**What needs to be done**. All of the data must be returned exactly as given.
* * *
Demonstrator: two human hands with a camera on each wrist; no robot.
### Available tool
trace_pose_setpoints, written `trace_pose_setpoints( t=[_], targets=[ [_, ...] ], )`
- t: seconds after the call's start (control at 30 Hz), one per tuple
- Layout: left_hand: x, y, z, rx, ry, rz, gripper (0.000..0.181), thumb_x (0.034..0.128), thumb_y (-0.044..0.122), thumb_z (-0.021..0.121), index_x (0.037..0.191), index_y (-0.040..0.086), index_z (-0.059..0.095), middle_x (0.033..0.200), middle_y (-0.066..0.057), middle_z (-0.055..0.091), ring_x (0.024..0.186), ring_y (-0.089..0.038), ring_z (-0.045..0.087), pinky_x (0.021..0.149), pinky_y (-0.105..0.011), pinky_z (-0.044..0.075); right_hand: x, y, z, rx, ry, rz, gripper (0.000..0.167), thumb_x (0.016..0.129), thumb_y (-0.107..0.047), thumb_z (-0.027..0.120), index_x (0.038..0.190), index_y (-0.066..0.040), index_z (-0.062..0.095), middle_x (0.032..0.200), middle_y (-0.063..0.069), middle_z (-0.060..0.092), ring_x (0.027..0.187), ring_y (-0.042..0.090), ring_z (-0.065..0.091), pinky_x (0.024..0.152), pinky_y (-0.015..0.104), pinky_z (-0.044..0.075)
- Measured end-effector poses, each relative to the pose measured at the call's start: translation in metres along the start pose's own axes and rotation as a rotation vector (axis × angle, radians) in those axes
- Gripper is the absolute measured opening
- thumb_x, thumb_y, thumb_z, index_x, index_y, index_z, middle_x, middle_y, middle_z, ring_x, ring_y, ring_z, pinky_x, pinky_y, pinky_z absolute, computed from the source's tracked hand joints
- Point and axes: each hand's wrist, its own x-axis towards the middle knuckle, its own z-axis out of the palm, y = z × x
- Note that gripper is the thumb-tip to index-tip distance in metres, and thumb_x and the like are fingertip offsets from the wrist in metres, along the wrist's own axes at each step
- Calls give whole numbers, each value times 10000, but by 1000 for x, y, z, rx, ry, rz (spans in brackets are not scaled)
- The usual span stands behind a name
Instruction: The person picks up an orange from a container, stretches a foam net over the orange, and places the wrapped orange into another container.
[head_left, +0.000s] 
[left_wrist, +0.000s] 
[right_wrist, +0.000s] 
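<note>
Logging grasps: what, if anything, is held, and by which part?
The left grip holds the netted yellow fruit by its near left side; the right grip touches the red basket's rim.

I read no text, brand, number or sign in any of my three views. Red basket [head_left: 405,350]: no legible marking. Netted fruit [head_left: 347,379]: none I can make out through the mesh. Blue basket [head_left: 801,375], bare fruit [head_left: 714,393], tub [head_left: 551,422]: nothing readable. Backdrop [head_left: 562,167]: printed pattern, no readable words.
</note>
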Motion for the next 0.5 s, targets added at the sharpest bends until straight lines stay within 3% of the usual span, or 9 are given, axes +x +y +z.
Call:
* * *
**Response area**.
Demonstrator: two human hands with a camera on each wrist; no robot.
### Available tool
trace_pose_setpoints, written `trace_pose_setpoints( t=[_], targets=[ [_, ...] ], )`
- t: seconds after the call's start (control at 30 Hz), one per tuple
- Layout: left_hand: x, y, z, rx, ry, rz, gripper (0.000..0.181), thumb_x (0.034..0.128), thumb_y (-0.044..0.122), thumb_z (-0.021..0.121), index_x (0.037..0.191), index_y (-0.040..0.086), index_z (-0.059..0.095), middle_x (0.033..0.200), middle_y (-0.066..0.057), middle_z (-0.055..0.091), ring_x (0.024..0.186), ring_y (-0.089..0.038), ring_z (-0.045..0.087), pinky_x (0.021..0.149), pinky_y (-0.105..0.011), pinky_z (-0.044..0.075); right_hand: x, y, z, rx, ry, rz, gripper (0.000..0.167), thumb_x (0.016..0.129), thumb_y (-0.107..0.047), thumb_z (-0.027..0.120), index_x (0.038..0.190), index_y (-0.066..0.040), index_z (-0.062..0.095), middle_x (0.032..0.200), middle_y (-0.063..0.069), middle_z (-0.060..0.092), ring_x (0.027..0.187), ring_y (-0.042..0.090), ring_z (-0.065..0.091), pinky_x (0.024..0.152), pinky_y (-0.015..0.104), pinky_z (-0.044..0.075)
- Measured end-effector poses, each relative to the pose measured at the call's start: translation in metres along the start pose's own axes and rotation as a rotation vector (axis × angle, radians) in those axes
- Gripper is the absolute measured opening
- thumb_x, thumb_y, thumb_z, index_x, index_y, index_z, middle_x, middle_y, middle_z, ring_x, ring_y, ring_z, pinky_x, pinky_y, pinky_z absolute, computed from the source's tracked hand joints
- Point and axes: each hand's wrist, its own x-axis towards the middle knuckle, its own z-axis out of the palm, y = z × x
- Note that gripper is the thumb-tip to index-tip distance in metres, and thumb_x and the like are fingertip offsets from the wrist in metres, along the wrist's own axes at each step
- Calls give whole numbers, each value times 10000, but by 1000 for x, y, z, rx, ry, rz (spans in brackets are not scaled)
- The usual span stands behind a name
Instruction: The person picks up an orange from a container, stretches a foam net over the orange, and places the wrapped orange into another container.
[head_left, +0.000s] 
[left_wrist, +0.000s] 
[right_wrist, +0.000s] 
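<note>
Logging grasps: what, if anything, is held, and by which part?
The left grip holds the netted yellow fruit by its near left side; the right grip touches the red basket's rim.

I read no text, brand, number or sign in any of my three views. Red basket [head_left: 405,350]: no legible marking. Netted fruit [head_left: 347,379]: none I can make out through the mesh. Blue basket [head_left: 801,375], bare fruit [head_left: 714,393], tub [head_left: 551,422]: nothing readable. Backdrop [head_left: 562,167]: printed pattern, no readable words.
</note>
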Motion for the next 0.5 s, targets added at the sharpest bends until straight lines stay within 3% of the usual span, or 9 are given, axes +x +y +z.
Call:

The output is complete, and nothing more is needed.